_AIM OF THE TASK:_ Could you give the data that follows again exactly, without its pictures?

_DATA SEGMENT:_

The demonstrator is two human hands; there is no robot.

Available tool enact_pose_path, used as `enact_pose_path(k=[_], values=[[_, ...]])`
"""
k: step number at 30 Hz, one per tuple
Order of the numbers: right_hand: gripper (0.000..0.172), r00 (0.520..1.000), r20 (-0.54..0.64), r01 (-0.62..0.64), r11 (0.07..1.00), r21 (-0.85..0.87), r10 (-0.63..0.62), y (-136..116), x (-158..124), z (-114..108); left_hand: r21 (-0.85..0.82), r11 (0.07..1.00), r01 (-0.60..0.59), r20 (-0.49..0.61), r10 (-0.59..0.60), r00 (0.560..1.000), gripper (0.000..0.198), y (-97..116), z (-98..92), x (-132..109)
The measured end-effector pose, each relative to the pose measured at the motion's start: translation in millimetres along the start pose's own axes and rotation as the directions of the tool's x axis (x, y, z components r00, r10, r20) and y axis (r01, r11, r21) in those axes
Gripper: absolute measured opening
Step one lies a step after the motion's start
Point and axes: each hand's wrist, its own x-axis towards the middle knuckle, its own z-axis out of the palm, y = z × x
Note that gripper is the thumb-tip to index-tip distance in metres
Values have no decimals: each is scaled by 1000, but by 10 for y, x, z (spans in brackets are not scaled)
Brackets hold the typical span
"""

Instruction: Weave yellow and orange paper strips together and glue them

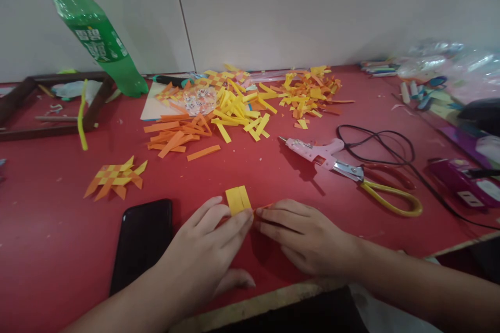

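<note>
Two yellow paper strips (238, 199) lie side by side on the red table near its front edge. My left hand (216, 237) holds them down with its fingertips, the thumb spread away below. Just to the right, my right hand (304, 234) has its fingers pressed together on an orange paper strip (263, 208), of which only a thin piece shows. The strip's left end meets my left fingertips; whether it passes under or between the yellow strips is hidden. To the left rests a woven yellow and orange paper piece (116, 177) with pointed ends.
A black phone (142, 242) lies left of my left hand. Behind are loose orange strips (175, 135), yellow strips (234, 106) and mixed scraps (310, 91). A pink glue gun (312, 151), yellow-handled scissors (390, 197), a green bottle (97, 36) and a brown frame (47, 132) stand around.
</note>
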Motion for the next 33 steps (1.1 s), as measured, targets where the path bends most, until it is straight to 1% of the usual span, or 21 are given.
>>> enact_pose_path(k=[5,9,14,17,20,22,24,27,33], values=[[36,1000,-6,-4,1000,4,4,-10,12,-8,-21,1000,17,29,-17,999,73,-10,-14,-11],[37,1000,-15,-4,1000,2,4,-11,11,-13,-23,999,30,32,-29,999,71,1,-18,-11],[42,1000,29,-4,1000,-2,4,1,-18,6,-53,998,25,17,-24,1000,63,-3,5,-10],[45,998,61,-9,1000,6,9,4,-12,3,-52,999,12,-35,-13,999,52,-6,8,-13],[46,993,110,-44,995,87,34,3,28,-31,-23,1000,16,-151,-19,988,40,3,-2,-11],[48,989,140,-67,987,143,47,3,58,-55,-18,999,35,-218,-38,975,36,7,-5,-6],[49,986,160,-77,985,156,52,3,76,-66,-17,999,36,-237,-39,971,38,6,-3,0],[47,984,169,-77,991,107,58,-6,78,-51,-15,1000,13,-212,-16,977,42,1,-1,8],[34,978,174,-110,993,-42,116,-107,118,-7,-15,999,39,-182,-41,982,48,7,-3,15]])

_RESPONSE AREA:_
The demonstrator is two human hands; there is no robot.

Available tool enact_pose_path, used as `enact_pose_path(k=[_], values=[[_, ...]])`
"""
k: step number at 30 Hz, one per tuple
Order of the numbers: right_hand: gripper (0.000..0.172), r00 (0.520..1.000), r20 (-0.54..0.64), r01 (-0.62..0.64), r11 (0.07..1.00), r21 (-0.85..0.87), r10 (-0.63..0.62), y (-136..116), x (-158..124), z (-114..108); left_hand: r21 (-0.85..0.82), r11 (0.07..1.00), r01 (-0.60..0.59), r20 (-0.49..0.61), r10 (-0.59..0.60), r00 (0.560..1.000), gripper (0.000..0.198), y (-97..116), z (-98..92), x (-132..109)
The measured end-effector pose, each relative to the pose measured at the motion's start: translation in millimetres along the start pose's own axes and rotation as the directions of the tool's x axis (x, y, z components r00, r10, r20) and y axis (r01, r11, r21) in those axes
Gripper: absolute measured opening
Step one lies a step after the motion's start
Point and axes: each hand's wrist, its own x-axis towards the middle knuckle, its own z-axis out of the palm, y = z × x
Note that gripper is the thumb-tip to index-tip distance in metres
Values have no decimals: each is scaled by 1000, but by 10 for y, x, z (spans in brackets are not scaled)
Brackets hold the typical span
"""

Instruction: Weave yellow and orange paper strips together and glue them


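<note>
Two yellow paper strips (238, 199) lie side by side on the red table near its front edge. My left hand (216, 237) holds them down with its fingertips, the thumb spread away below. Just to the right, my right hand (304, 234) has its fingers pressed together on an orange paper strip (263, 208), of which only a thin piece shows. The strip's left end meets my left fingertips; whether it passes under or between the yellow strips is hidden. To the left rests a woven yellow and orange paper piece (116, 177) with pointed ends.
A black phone (142, 242) lies left of my left hand. Behind are loose orange strips (175, 135), yellow strips (234, 106) and mixed scraps (310, 91). A pink glue gun (312, 151), yellow-handled scissors (390, 197), a green bottle (97, 36) and a brown frame (47, 132) stand around.
</note>
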Motion for the next 33 steps (1.1 s), as measured, targets where the path bends most, until it is straight to 1% of the usual span, or 21 are given.
>>> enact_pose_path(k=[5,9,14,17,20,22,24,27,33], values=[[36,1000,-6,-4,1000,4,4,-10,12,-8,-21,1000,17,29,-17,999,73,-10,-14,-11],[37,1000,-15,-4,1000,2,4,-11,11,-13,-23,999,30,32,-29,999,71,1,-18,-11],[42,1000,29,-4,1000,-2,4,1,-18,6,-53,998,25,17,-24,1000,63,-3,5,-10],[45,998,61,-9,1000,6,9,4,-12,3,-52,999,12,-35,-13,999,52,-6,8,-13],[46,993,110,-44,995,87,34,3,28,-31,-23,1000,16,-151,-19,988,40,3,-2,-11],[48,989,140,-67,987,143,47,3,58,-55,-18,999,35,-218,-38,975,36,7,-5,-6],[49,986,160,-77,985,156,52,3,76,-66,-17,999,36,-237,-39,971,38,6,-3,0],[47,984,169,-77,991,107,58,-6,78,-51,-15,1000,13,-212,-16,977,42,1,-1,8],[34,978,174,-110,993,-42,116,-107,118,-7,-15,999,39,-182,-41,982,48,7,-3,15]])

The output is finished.